(Task requirements): Scan the entries below and say how many lines contain "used". Write only the number.
*****
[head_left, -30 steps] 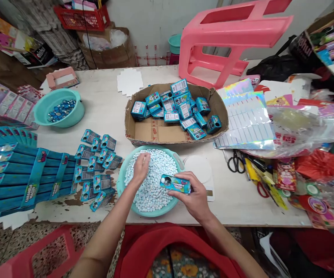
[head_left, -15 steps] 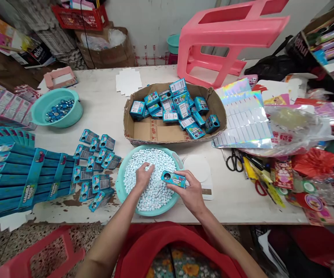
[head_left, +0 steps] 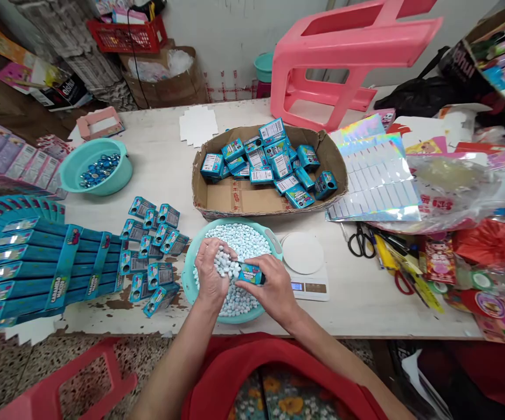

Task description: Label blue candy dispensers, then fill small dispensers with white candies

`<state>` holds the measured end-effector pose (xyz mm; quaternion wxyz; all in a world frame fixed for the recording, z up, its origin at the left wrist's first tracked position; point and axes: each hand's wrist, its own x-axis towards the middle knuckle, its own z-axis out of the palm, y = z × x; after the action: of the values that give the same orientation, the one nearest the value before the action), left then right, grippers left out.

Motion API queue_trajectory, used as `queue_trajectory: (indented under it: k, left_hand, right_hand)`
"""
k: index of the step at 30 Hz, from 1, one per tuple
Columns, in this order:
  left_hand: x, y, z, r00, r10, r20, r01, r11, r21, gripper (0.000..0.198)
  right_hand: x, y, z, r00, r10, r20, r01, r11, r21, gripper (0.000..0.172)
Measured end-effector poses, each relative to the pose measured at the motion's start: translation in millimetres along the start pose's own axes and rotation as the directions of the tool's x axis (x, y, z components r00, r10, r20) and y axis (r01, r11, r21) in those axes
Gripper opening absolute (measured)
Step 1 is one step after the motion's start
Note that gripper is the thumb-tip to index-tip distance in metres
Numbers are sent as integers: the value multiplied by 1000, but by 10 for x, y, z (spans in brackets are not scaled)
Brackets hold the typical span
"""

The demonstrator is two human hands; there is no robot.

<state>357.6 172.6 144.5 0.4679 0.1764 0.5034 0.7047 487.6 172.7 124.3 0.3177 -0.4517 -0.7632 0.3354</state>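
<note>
My left hand [head_left: 211, 269] is cupped around a heap of small white candies [head_left: 225, 262] above the teal basin [head_left: 274, 239]. My right hand [head_left: 274, 286] grips a small blue candy box [head_left: 251, 273], its near end against the candies in my left palm. More pale candies [head_left: 239, 233] fill the basin below both hands. Several blue boxes [head_left: 169, 216] with round holes stand to the left. Beyond the basin, a cardboard tray [head_left: 209, 205] holds several more blue boxes [head_left: 281, 164]. A white scale [head_left: 304, 253] lies right of my right hand.
On the left are stacked blue cartons [head_left: 38, 265] and a teal bowl [head_left: 125, 169] of shiny blue pieces. A pink stool [head_left: 344, 49] rests on the table at the back. Scissors [head_left: 361, 240], sticker sheets [head_left: 372, 181] and plastic wrapping [head_left: 453, 186] crowd the right side.
My left hand has come up out of the basin with a handful of candies. My right hand has brought the box left and tilted it against that handful, uncovering the scale's display.
</note>
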Motion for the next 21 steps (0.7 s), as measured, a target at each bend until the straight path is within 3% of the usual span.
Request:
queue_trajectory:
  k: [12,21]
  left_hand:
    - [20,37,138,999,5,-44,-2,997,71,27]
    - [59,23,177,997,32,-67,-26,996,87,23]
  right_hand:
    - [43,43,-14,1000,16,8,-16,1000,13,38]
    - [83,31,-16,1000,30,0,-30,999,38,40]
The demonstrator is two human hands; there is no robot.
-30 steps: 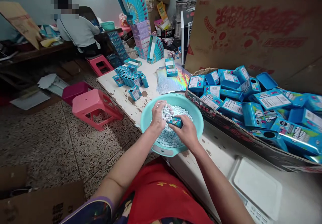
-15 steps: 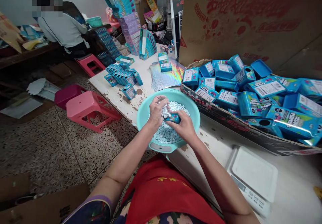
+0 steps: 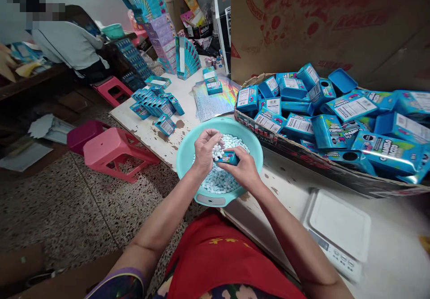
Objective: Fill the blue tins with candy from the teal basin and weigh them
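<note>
Over a turquoise plastic basin point(image 3: 183, 155), my left hand point(image 3: 204, 152) is curled around a small heap of white candies point(image 3: 217, 152) at the box's mouth. My right hand point(image 3: 244, 168) grips a small blue candy box point(image 3: 229, 158) lying on its side, its end toward my left fingers. Many loose pellet-like candies point(image 3: 218, 182) cover the bottom of the basin beneath both hands. How full the box is cannot be seen.
Right of the basin, a large carton point(image 3: 285, 155) holds many blue boxes point(image 3: 331, 131). A white scale point(image 3: 339, 229) lies nearer me. Small boxes point(image 3: 157, 104) stand in rows on the table's left side. Pink stools point(image 3: 110, 151) are on the floor; a person point(image 3: 67, 43) sits beyond.
My view has swung slightly, so most things appear further left. Both hands stay together over the basin, and the candy heap in my left hand looks smaller.
</note>
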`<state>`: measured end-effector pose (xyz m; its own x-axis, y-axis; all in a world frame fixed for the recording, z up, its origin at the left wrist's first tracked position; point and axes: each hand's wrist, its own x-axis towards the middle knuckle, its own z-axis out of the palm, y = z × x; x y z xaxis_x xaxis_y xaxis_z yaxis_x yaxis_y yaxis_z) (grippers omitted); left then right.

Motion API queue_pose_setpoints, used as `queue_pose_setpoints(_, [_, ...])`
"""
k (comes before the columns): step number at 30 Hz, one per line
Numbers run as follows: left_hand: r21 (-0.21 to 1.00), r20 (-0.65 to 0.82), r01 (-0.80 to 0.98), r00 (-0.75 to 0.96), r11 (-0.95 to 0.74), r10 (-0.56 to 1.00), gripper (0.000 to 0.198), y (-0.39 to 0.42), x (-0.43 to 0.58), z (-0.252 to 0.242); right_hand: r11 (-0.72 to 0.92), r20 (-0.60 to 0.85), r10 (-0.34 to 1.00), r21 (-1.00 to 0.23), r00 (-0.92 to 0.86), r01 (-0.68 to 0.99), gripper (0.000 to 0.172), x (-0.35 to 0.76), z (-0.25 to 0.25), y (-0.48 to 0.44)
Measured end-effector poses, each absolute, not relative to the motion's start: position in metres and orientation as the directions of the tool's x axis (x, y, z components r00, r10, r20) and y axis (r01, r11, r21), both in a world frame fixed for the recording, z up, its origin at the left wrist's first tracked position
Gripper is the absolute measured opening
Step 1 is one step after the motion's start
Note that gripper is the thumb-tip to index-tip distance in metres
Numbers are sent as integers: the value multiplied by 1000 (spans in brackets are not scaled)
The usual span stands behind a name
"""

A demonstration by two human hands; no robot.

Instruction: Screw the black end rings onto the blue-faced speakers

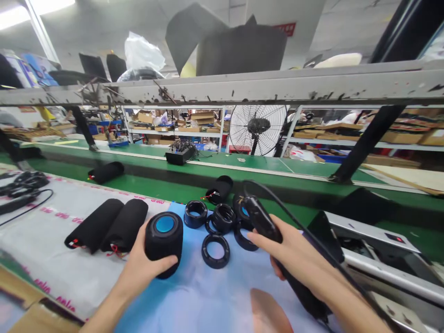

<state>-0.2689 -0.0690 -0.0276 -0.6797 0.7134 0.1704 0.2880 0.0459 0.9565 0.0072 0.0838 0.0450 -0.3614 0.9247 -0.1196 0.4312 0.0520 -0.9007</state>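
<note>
Left hand (pixel 138 270) closed around a black cylindrical speaker (pixel 163 245) with a blue top, held just above a blue sheet (pixel 194 300). Right hand (pixel 294 252) closed on a black corded handheld tool (pixel 262 219). Left of the sheet, on a white mat (pixel 38 249), lie two black fabric sleeves (pixel 94 225). Black plastic rings (pixel 215 251) lie on the sheet, between the hands.

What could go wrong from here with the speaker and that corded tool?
The cable of the black handheld tool in the right hand loops along the arm and could catch the black plastic rings nearby. The speaker, held by the left hand alone, might slip onto the blue sheet.
</note>
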Motion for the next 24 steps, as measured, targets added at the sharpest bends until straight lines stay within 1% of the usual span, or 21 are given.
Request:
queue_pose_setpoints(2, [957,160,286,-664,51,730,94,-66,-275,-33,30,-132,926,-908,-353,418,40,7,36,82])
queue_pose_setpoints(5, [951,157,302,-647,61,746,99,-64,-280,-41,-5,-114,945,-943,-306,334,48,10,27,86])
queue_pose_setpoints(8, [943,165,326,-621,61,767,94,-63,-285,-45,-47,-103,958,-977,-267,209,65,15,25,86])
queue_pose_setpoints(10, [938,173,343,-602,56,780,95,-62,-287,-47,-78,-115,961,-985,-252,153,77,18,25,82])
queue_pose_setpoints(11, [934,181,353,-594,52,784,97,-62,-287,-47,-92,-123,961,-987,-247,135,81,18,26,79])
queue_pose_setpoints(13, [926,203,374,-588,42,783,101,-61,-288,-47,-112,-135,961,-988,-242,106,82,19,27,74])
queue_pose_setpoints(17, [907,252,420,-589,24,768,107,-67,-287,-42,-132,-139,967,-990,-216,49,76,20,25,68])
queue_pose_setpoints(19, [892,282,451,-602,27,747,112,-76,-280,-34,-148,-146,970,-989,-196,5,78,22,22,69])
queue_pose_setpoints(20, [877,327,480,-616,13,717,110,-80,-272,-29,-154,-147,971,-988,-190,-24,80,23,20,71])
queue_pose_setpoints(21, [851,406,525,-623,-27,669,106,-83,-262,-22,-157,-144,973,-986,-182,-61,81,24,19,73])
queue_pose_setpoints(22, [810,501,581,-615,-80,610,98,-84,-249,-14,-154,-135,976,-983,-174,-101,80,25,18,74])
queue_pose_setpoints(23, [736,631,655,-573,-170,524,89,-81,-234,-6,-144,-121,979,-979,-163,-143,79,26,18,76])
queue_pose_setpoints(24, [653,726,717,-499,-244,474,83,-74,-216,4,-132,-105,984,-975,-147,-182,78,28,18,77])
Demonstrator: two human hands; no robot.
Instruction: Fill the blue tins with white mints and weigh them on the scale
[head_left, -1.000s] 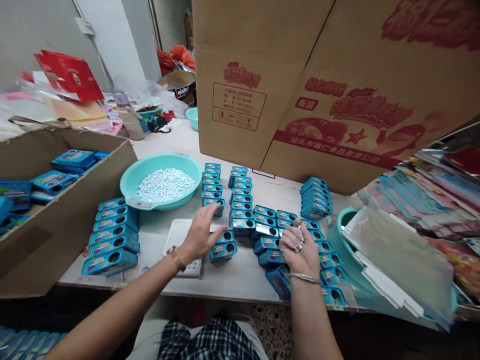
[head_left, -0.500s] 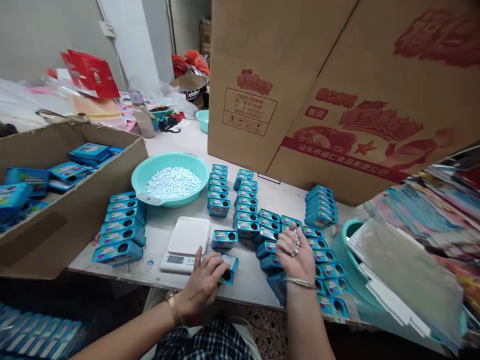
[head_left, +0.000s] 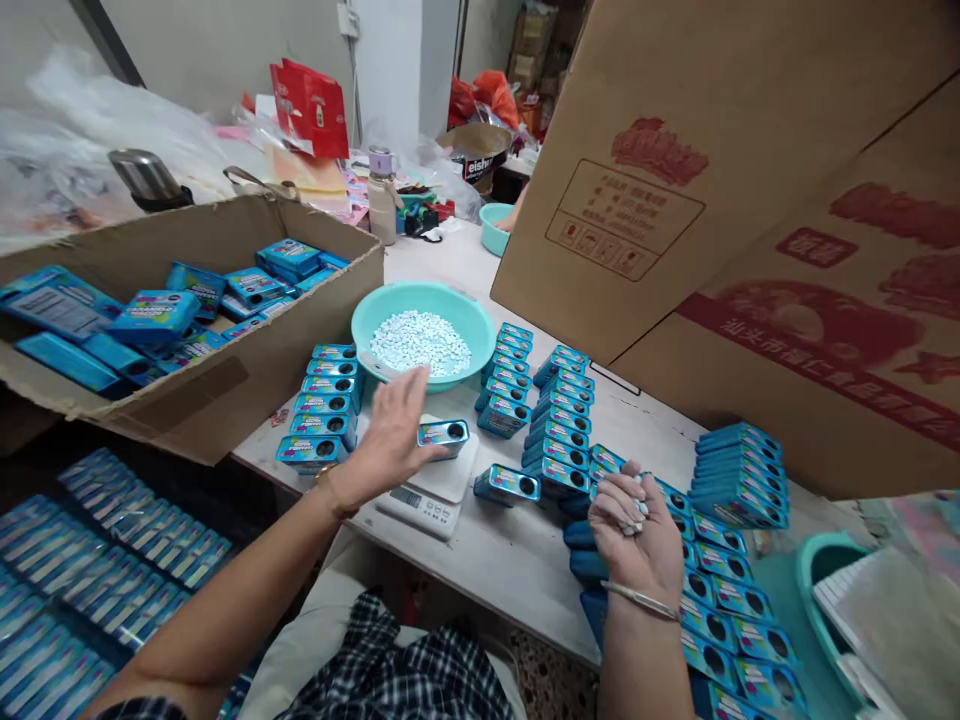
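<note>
My left hand is at the kitchen scale, fingers stretched out and apart. Its thumb is beside a small blue tin with a dark round opening, which stands on the scale's platform. Whether the thumb touches the tin I cannot tell. My right hand is palm up above the rows of tins, its fingers curled around several small white candies. A turquoise basin behind the scale holds a heap of the same candies. One blue tin stands alone right of the scale.
An open carton of blue tins is on the left, with a row of tins beside it. More rows stand in the middle and at right. A large carton blocks the back right. Packed tins lie low at left.
My left hand has brought a blue tin from the table's front edge onto the scale, and its fingers have straightened. My right hand still holds the candies. The view has turned left.
</note>
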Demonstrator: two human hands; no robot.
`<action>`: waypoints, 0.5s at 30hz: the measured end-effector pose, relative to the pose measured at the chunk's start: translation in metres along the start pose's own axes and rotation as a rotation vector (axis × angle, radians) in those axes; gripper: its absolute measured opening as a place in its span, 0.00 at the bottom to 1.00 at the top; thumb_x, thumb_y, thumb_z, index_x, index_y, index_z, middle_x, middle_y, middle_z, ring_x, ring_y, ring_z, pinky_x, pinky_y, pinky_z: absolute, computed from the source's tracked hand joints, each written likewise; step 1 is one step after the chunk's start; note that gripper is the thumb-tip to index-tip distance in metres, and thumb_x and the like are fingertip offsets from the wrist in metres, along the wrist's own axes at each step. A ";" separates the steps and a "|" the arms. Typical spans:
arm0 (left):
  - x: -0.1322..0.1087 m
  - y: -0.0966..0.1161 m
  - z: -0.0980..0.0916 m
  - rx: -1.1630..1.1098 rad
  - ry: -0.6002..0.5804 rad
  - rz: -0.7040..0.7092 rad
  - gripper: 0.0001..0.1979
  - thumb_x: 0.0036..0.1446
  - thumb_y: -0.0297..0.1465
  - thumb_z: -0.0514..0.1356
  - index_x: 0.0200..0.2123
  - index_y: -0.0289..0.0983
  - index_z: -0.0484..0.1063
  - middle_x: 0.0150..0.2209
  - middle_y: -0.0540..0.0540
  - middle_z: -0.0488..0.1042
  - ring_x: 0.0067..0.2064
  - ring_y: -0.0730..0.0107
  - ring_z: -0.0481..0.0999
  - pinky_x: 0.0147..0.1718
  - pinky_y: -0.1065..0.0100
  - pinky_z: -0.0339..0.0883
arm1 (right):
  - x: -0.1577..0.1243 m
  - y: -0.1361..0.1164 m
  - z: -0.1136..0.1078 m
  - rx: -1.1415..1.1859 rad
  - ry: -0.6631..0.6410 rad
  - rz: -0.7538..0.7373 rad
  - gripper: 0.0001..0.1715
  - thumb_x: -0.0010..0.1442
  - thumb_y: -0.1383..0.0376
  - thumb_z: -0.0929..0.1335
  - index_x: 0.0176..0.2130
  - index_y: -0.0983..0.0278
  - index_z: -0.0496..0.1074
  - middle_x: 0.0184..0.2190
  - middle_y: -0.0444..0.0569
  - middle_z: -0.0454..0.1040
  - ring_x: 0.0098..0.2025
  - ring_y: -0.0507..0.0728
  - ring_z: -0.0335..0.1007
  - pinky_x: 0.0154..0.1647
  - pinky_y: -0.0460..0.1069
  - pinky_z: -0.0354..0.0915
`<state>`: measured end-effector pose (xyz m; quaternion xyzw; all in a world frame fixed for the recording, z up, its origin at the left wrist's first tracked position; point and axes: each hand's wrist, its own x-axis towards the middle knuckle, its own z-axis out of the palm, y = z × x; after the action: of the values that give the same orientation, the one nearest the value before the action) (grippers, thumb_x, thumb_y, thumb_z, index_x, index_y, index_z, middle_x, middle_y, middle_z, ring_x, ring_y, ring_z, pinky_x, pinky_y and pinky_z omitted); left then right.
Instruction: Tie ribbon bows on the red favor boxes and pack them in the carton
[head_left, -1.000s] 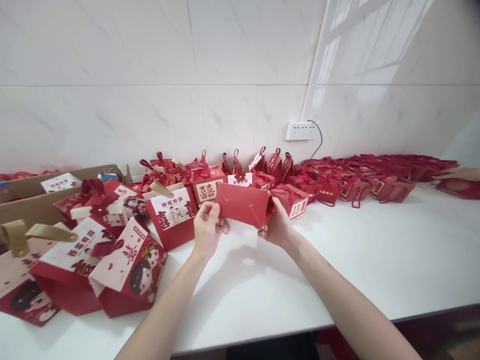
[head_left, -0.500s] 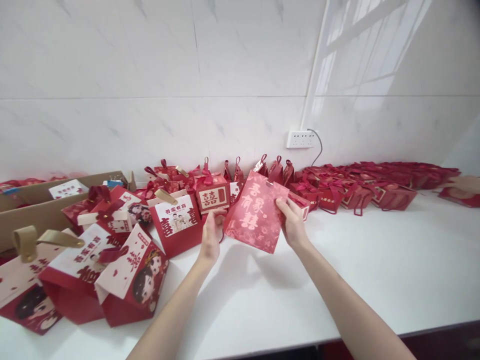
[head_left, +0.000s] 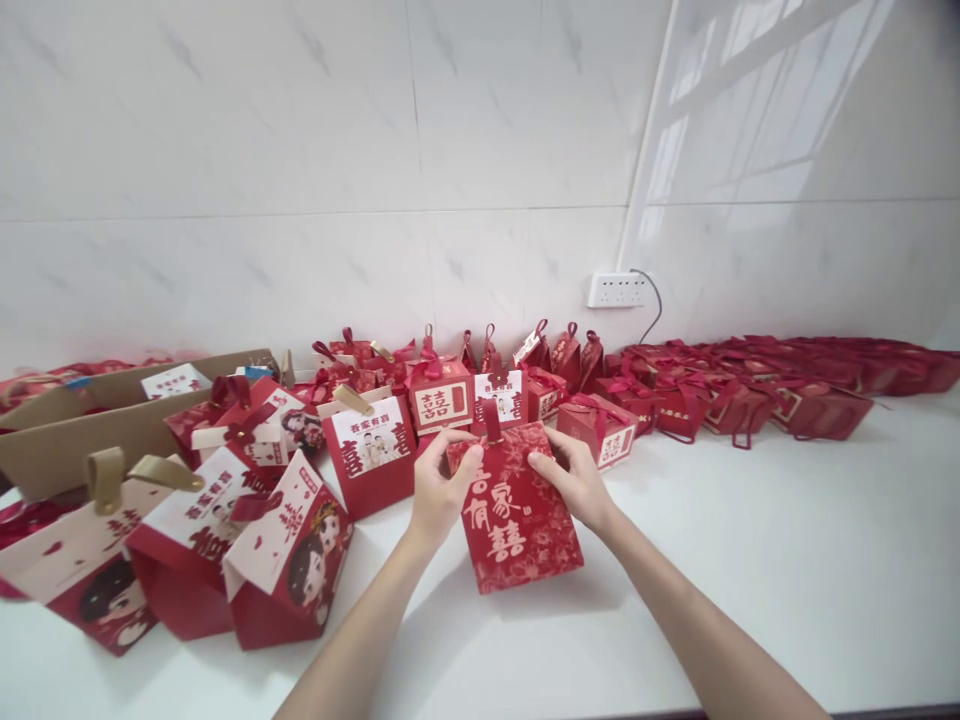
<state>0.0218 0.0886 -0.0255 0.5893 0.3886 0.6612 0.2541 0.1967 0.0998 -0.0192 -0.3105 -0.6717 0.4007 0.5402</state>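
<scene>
Between my hands is a red gift box (head_left: pixel 517 530) with pale Chinese lettering, a floral pattern and a dark red ribbon loop at its top. My left hand (head_left: pixel 442 480) grips its upper left edge, thumb on the front. My right hand (head_left: pixel 576 478) holds the upper right edge, its thumb also on the front face; the other fingers are partly hidden behind. The box is tilted over the white table (head_left: pixel 750 560). Left of my left hand stands a red box with a white photo flap (head_left: pixel 371 450).
Several handled gift boxes (head_left: pixel 289 560) stand at the front left, beside a cardboard carton (head_left: pixel 90 445). Smaller red boxes (head_left: pixel 442 400) line the tiled wall. A dense row of red boxes (head_left: pixel 712 400) runs along the right, below a white power strip (head_left: pixel 619 290).
The gift box has come lower and nearer, and its ribbon loop now shows. My left hand, beside it before, now grips its upper left edge. The view has shifted slightly.
</scene>
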 end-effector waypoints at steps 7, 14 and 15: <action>0.008 0.009 -0.003 -0.168 -0.079 -0.204 0.11 0.47 0.39 0.64 0.27 0.36 0.74 0.29 0.47 0.75 0.32 0.67 0.73 0.30 0.70 0.64 | -0.002 0.000 0.007 -0.026 -0.039 0.041 0.15 0.54 0.58 0.67 0.39 0.64 0.73 0.36 0.49 0.75 0.37 0.61 0.71 0.34 0.51 0.67; 0.004 0.008 0.005 -0.047 0.059 -0.172 0.11 0.48 0.39 0.64 0.25 0.37 0.74 0.26 0.50 0.75 0.30 0.69 0.73 0.32 0.70 0.65 | -0.004 0.002 0.010 -0.187 -0.063 0.013 0.12 0.56 0.58 0.65 0.35 0.64 0.71 0.34 0.48 0.74 0.36 0.60 0.70 0.34 0.50 0.68; 0.003 0.009 0.005 -0.028 0.069 -0.156 0.11 0.49 0.39 0.63 0.25 0.37 0.74 0.25 0.50 0.75 0.30 0.69 0.73 0.32 0.70 0.65 | -0.004 0.001 0.010 -0.192 -0.065 0.010 0.11 0.56 0.58 0.65 0.35 0.64 0.71 0.33 0.48 0.74 0.36 0.59 0.70 0.34 0.50 0.68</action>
<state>0.0273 0.0873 -0.0165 0.5303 0.4327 0.6648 0.2994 0.1882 0.0949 -0.0232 -0.3510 -0.7227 0.3469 0.4839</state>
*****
(Output): 2